Comprendere questa complessità è fondamentale per cogliere il modo in cui i discorsi geopolitici si intrecciano con la vita quotidiana, influenzando non solo la percezione del mondo esterno ma anche la formazione del sé. La cultura è un terreno aperto e plasmabile, e offre costantemente l’opportunità di intervenire e rinegoziare le narrazioni dominanti. Cambiare il discorso in cui siamo immersi equivale a cambiare noi stessi, poiché la nostra identità si definisce sempre in relazione agli altri e ai discorsi condivisi.

Agire consapevolmente su questi processi non è semplice, soprattutto di fronte alle strutture di potere e alle disuguaglianze che condizionano la possibilità di intervento. Tuttavia, nonostante l’apparente insignificanza dell’individuo di fronte a fenomeni globali come la globalizzazione o la rappresentazione mediatica di gruppi sociali, le azioni individuali e collettive sono parte integrante della produzione e della trasformazione di questi discorsi.

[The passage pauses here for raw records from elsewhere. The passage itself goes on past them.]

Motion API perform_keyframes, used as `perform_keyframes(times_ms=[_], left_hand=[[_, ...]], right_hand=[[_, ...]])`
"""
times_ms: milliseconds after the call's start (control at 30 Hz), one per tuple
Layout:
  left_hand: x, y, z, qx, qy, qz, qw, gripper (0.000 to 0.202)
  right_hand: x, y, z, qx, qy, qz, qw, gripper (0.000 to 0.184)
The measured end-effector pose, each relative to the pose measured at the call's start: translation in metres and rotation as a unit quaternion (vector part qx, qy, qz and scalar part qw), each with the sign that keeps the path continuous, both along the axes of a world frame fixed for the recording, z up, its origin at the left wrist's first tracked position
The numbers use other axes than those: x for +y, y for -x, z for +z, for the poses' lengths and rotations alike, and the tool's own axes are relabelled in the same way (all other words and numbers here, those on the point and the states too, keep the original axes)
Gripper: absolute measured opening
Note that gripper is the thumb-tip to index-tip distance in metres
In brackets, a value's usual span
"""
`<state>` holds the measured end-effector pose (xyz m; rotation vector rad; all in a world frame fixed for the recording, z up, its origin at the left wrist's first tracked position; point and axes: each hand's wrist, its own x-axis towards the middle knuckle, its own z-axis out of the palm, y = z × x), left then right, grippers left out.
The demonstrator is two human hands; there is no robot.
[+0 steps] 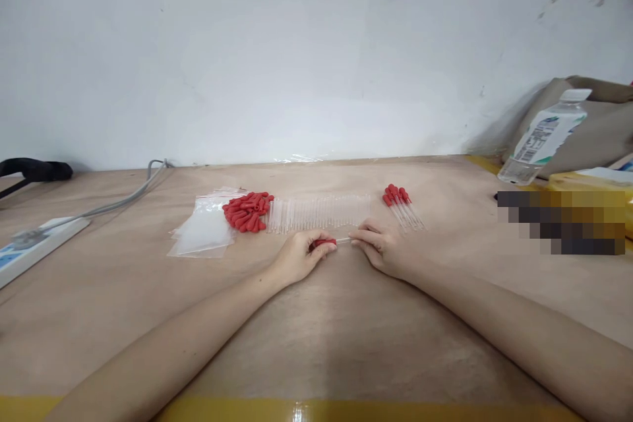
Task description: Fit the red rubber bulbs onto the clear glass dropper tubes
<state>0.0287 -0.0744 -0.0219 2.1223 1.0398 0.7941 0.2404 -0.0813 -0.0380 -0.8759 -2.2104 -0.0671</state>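
At frame centre, the left hand is pinching a red bulb and the right hand is holding a clear tube, apparently keeping both in line.

No word, brand or number can be read from where I stand; the bottle on the right carries a white label with dark characters down its middle, a small blue mark near the top and green touches along its edge, all too small and blurred for me to make out; the power strip at far left shows a blue patch, any print there lost to blur; the yellow pack is partly pixelated.
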Motion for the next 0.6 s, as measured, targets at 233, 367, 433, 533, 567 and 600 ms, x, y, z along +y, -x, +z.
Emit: perform_keyframes(times_ms=[233,367,433,533,567,600], left_hand=[[0.0012,0.0077,0.0008,-0.018,0.003,0.011,1.000,0.023],[0.0012,0.0066,-0.0016,-0.029,0.007,-0.002,1.000,0.022],[0.0010,0.0049,-0.0024,-0.039,0.022,-0.011,0.999,0.022],[0.0007,0.0034,-0.0017,-0.040,0.035,-0.017,0.998,0.021],[0.0007,0.0032,-0.0011,-0.036,0.034,-0.020,0.999,0.021],[0.0006,0.0032,-0.0005,-0.030,0.030,-0.022,0.999,0.021]], right_hand=[[-0.0064,0.0008,0.0082,-0.013,0.003,-0.023,1.000,0.019],[-0.0047,0.0010,0.0052,-0.026,-0.017,-0.017,0.999,0.021],[-0.0031,0.0011,0.0023,-0.030,-0.027,-0.012,0.999,0.021],[-0.0021,0.0011,0.0007,-0.052,-0.039,-0.014,0.998,0.022],[-0.0023,0.0011,0.0010,-0.063,-0.041,-0.016,0.997,0.022],[-0.0026,0.0012,0.0016,-0.075,-0.042,-0.018,0.996,0.022]])
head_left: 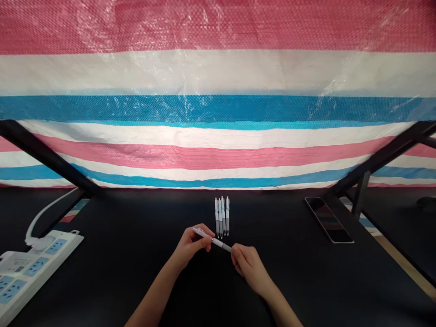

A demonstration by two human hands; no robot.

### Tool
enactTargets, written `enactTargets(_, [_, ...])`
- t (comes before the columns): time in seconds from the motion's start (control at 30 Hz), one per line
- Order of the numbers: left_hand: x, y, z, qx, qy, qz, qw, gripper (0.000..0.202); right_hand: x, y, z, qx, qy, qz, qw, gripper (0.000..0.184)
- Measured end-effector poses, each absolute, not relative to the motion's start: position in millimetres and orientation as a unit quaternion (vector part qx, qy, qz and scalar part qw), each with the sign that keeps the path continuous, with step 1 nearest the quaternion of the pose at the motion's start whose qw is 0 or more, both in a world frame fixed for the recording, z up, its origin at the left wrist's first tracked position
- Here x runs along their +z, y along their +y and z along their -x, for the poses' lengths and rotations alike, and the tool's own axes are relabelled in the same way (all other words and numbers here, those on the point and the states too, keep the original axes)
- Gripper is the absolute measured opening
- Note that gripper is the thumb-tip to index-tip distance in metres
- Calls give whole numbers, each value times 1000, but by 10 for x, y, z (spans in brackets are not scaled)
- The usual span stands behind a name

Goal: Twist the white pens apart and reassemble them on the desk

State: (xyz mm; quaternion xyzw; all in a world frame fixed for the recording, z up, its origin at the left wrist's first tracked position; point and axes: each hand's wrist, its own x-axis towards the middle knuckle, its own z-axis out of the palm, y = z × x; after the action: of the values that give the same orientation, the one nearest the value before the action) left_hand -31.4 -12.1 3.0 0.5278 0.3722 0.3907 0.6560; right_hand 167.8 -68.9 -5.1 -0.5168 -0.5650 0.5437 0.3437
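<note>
Black table (pixel 136 272): far edge meets a hanging tarpaulin (pixel 218 72) striped red, white and blue; dark diagonal braces (pixel 44 156) run down to the table's far corners on both sides. Open dark surface lies to the left and right of the hands and in front of them toward the near edge. Power strip (pixel 30 265), white with blue sockets, at the left edge with its cable curving up. Phone (pixel 329 219), screen dark, lying flat at right, well apart from the hands. Pen (pixel 211 240): white barrel with grey grip section, held slantwise just above the table at centre; left hand (pixel 190 247) pinches the upper end, right hand (pixel 248 265) grips the lower tip end. Row of pens (pixel 222 216), four alike, laid parallel just beyond the held one.
</note>
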Motion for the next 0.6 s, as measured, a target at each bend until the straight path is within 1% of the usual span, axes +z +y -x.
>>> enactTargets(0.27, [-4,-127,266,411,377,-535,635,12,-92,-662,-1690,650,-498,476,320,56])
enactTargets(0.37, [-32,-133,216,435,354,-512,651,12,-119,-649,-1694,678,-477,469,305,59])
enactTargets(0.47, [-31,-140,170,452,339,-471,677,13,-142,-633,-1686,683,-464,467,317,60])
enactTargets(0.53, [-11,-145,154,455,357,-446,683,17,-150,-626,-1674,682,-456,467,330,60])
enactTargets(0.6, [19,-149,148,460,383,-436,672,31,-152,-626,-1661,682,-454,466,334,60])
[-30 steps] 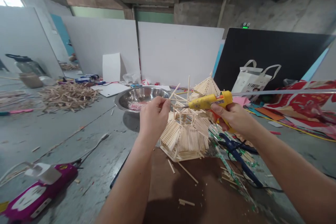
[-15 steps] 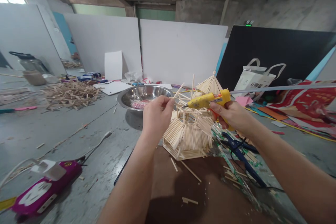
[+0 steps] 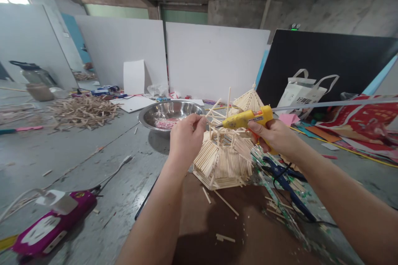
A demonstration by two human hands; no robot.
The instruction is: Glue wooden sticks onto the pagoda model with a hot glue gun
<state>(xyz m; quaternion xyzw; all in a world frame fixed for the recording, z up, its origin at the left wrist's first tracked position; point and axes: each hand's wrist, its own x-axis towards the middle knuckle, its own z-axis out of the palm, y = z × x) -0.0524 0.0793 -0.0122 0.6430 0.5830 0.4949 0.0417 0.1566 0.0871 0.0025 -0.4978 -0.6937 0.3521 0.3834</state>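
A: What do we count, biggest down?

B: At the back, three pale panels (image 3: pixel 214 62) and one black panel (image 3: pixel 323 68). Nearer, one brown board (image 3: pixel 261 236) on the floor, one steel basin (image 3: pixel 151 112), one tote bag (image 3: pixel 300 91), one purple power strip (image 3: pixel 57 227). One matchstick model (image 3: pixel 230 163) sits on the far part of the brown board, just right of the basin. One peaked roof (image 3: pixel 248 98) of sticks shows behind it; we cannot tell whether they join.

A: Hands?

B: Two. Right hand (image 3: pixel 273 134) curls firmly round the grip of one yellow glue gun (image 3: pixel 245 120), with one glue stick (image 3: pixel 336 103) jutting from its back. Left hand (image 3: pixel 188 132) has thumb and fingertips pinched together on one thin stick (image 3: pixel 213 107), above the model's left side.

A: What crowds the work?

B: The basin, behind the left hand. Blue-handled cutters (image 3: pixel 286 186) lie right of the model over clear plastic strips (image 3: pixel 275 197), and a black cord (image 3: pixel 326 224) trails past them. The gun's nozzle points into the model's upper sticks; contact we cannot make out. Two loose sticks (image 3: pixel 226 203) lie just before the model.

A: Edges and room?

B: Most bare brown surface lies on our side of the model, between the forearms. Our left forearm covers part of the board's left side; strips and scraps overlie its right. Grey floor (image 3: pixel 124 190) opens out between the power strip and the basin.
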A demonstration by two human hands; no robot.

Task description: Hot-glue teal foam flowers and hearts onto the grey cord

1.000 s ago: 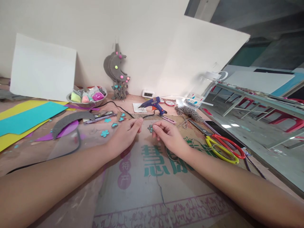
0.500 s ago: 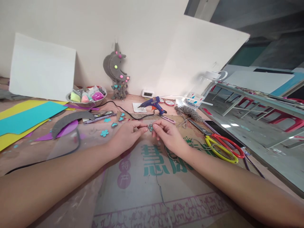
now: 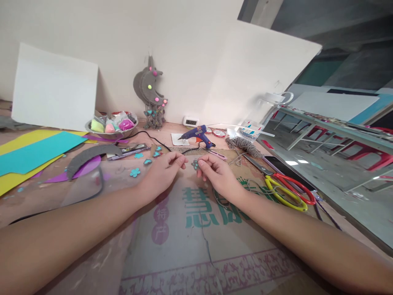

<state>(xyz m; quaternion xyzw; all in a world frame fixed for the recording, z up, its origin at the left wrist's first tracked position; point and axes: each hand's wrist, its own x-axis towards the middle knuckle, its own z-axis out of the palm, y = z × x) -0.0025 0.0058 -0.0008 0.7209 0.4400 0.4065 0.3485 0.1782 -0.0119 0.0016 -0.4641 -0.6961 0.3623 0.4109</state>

Il confronto con i media e la cultura popolare offre molteplici modalità per influenzare la costruzione delle identità e la rappresentazione di realtà geopolitiche. Lavorare nella cultura di massa, ad esempio, significa poter contribuire a modificare le narrazioni pubbliche in senso più inclusivo e meno orientato alla paura e all’“altroizzazione”. Anche azioni più modeste, come la scrittura di un articolo o la creazione di un blog critico, rappresentano forme di partecipazione che vanno a innestarsi nelle mille interazioni quotidiane che costituiscono il tessuto del potere e della geopolitica.

È importante riconoscere che il cambiamento identitario è inseparabile dal cambiamento discorsivo e che entrambi si alimentano reciprocamente. Il dialogo interno e quello sociale sono due facce di una stessa dinamica che apre sempre a nuove possibilità di definizione di sé e del proprio posto nel mondo. Questo implica anche che l’identità non è mai un dato acquisito una volta per tutte, ma un processo incessante di negoziazione e rinegoziazione, in cui la consapevolezza del proprio ruolo nella produzione del discorso geopolitico è un passaggio essenziale.